Let $X$ be a real-valued random variable with cdf $F$. Consider the random variable $$Y= F(X).$$ It is well-known that if $F$ is continuous then $$Y \sim \mathrm{Unif}([0,1]).$$
Question: When $F$ is not necessarily continuous, is there a name for the random variable $Y = F(X)$? Does $Y$ have any useful properties? Could its distribution perhaps be used to measure "how far $F$ is from being continuous"?

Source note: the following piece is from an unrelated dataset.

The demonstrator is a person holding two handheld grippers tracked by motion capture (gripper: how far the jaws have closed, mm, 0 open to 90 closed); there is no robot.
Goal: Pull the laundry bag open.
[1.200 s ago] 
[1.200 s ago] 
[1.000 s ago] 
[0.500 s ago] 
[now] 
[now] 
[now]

Here are some of my thoughts:
If $F$ is not continuous then it has some jump-point, i.e. there exists $x$ s.t. $$F(x-) := \lim_{x'\uparrow x}F(x') < F(x);$$ in particular $Y$ cannot take on any of the values in $]F(x-), F(x)[$. Moreover, since $\Pr(X = x) = F(x)-F(x-),$ $Y$ has a mass-point at $F(x)$. Between jump-points, $Y$ should intuitively be distributed uniformly.
Example: Consider $X$ s.t. $X=0$ a.s. Then the cdf is given by $$F(x) = 0$$ for $x<0$ and $$F(x) = 1$$ for $x \ge 0$. So $$Y = F(X) = F(1) = 1$$ with probability $1$. In particular, $Y$ is not uniform on $[0,1]$.
Let $X$ be a random variable with CDF $F$. It can have at most countable many jumps. Let $ -\infty < t_1 < t_2 < ....$ be points where $F(t_k) \not = F(t_k -)$. Let's say $F(t_k) = x_k$ and $F(t_k-) = y_k$.
Then letting $Z=F(X)$, then obviously $Z \in [0,1]$, so $F_Z(t) = 0$ if $t < 0$ and $F_Z(t) = 1$ if $t>1$. Moreover $\mathbb P(F(X) \in [y_k,x_k))=0$ for any $k \in \mathbb N_+$. Take now any $s \in (-\infty,y_1)$. We have: $$ F_Z(t) = \mathbb P(F(X) \le s) = s $$ where we used the monotonous behaviour and continuity of $F$ on the segment $(-\infty,t_1)$. (You arlready know it is uniform in that case). Take now for example $s \in [y_1,x_1)$. We have: $$ \mathbb P(F(X) \le s) = \mathbb P(F(X) <y_1) + \mathbb P( F(X) \in (y_1,s)) = \mathbb P(X <t_1) = y_1$$ And if $s \in [x_1,y_2)$ then: $$ \mathbb P(F(X) \le s) = \mathbb P(F(X) \le x_1) + \mathbb P(F(X) \in (x_1,s)) = x_1 + (s-x_1) = s $$ (where again we used the fact that on the segment where it is continuous it is uniform) We can now try to tackle any case. Take $s \in [y_k,x_k)$ getting: $$ \mathbb P(F(X) \le s) = \mathbb P(F(X) <y_k) + \mathbb P(F(X) \in [y_k,x_k)) = \mathbb P(F(X) < y_k) = y_k$$
And for $s \in [x_k,y_{k+1})$ we have:
$$ \mathbb P(F(X) \le s) = \mathbb P(F(X) \le x_k) + \mathbb P(F(X) \in (x_k,s)) = x_k + (s-x_k) = s$$
In other words:
$$ F_Z(t) = \begin{cases} 0 & t<0 \\ t & t \in [F(t_k),F(t_{k+1}-)) , k \in \mathbb N \\ F(t_k-) & t \in [F(t_k-),F(t_k)) , k \in \mathbb N \\ 1 & otherwise \end{cases} $$
Where $t_0 = - \infty$ for shorter notation.
So heuristically, it is uniform on every segment of continuity, whereas on the segment when jump occured, it stands still with the last value it took, and it's waiting for next segment of continuity to "jump" and then go uniformly.